La chiamavano Madame cinéma, da ieri sera Danièle Heymann non c’è più. Era stata critica cinematografica per L’Express, critica e responsabile del servizio Cultura di Le Monde, segretaria generale della Cinémathèque française. Ha lavorato per La Masque et la Plume (la più antica delle trasmissioni culturali della radio pubblica francese, France Inter, parte di Radio France). Negli ultimi anni, ha collaborato con il settimanale Marianne.
Chi ha avuto la fortuna di esserne amico sa cosa tutti abbiamo perduto: tra le altre cose, era una di quelle donne che con ferma discrezione hanno aperto la strada a tante giornaliste e critiche. È morta all’età di 86 anni proprio nel giorno in cui veniva annunciato il programma della 76esima Mostra del cinema di Venezia, festival che aveva frequentato per tanti anni e dove era stata in giuria: nel ’98, con Ettore Scola presidente, Héctor Babenco, Šarūnas Bartas, Kathryn Bigelow, Reinhard Hauff, Ismail Merchant, Luis Sepúlveda, Tilda Swinton.
Il suo legame con Roma e con l’Italia era speciale: da ragazza era vissuta in via Margutta, successivamente aveva comprato una “casetta” nel quartiere romano di Testaccio, quando poteva veniva a Roma e in Italia. Come ha fatto l’ultima volta all’inizio del mese di giugno con le figlie Agnès e Stéphane: prima Testaccio e Roma, poi il mare, il suo adorato mare, questa volta quello di Numana e della Riviera del Conero.
Era amica di Fellini, come di tanti grandi autori, per vent’anni aveva scelto il cinema italiano per il festival di Cannes. E così la ricorda Gilles Jacob, patron del festival francese fino al 2014, in una dichiarazione all’agenzia France-Presse (AFP): “Con Daniele Heymann, il cinema perde uno dei suoi più ardenti difensori e la stampa un grande caporedattore. Il festival di Cannes perde una complice e io un’amica da quarant’anni. Danièle tendeva a essere felice, sempre pronta per partire, e scriveva divinamente”.
Danièle Heymann era figlia del regista Claude Heymann e moglie di Jean Bertola, morto nel 1989, cantautore e pianista, accompagnatore di Charles Aznavour negli anni del suo debutto. Nel 2014, ha ricevuto il Premio Bernard Chardère dall’Istituto Lumière, un premio assegnato a una personalità “per il suo contributo alla professione di giornalista e critico cinematografico, e per la sua cinefilia, il suo stile, la sua curiosità e il suo umorismo”.

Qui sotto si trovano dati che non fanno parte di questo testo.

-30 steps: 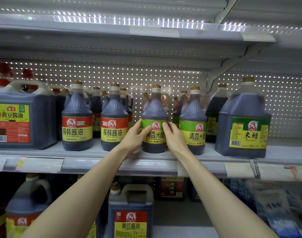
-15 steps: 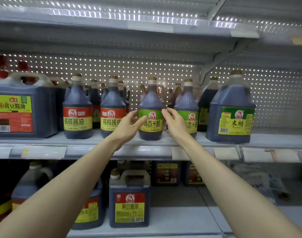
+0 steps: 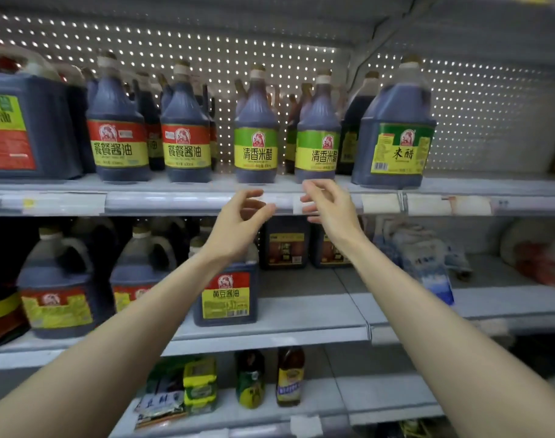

Anche Roberto Cicutto, presidente e ad di Istituto Luce Cinecittà, ricorda l’amica Danièle Heymann: “Senza di lei (coadiuvata dal lavoro dello storico ufficio stampa Simon Mizrhai) il cinema italiano sarebbe stato sicuramente meno difeso e presente al Festival di Cannes. Appena possibile si fiondava a Roma alla prima proiezione possibile per poter ‘lavorare’ sul titolo e inserirlo nella miglior posizione. Ma diventava amica e confidente anche di grandi attori come Marcello Mastroianni. Di Danièle tutti si fidavano. La sua ‘anima italiana’ si manifestava ovunque possibile, il suo amore per il nostro cinema, la nostra cultura, la nostra terra emanava da ogni scritto, da ogni recensione. La sua sincerità era un regalo insostituibile per tutti noi”.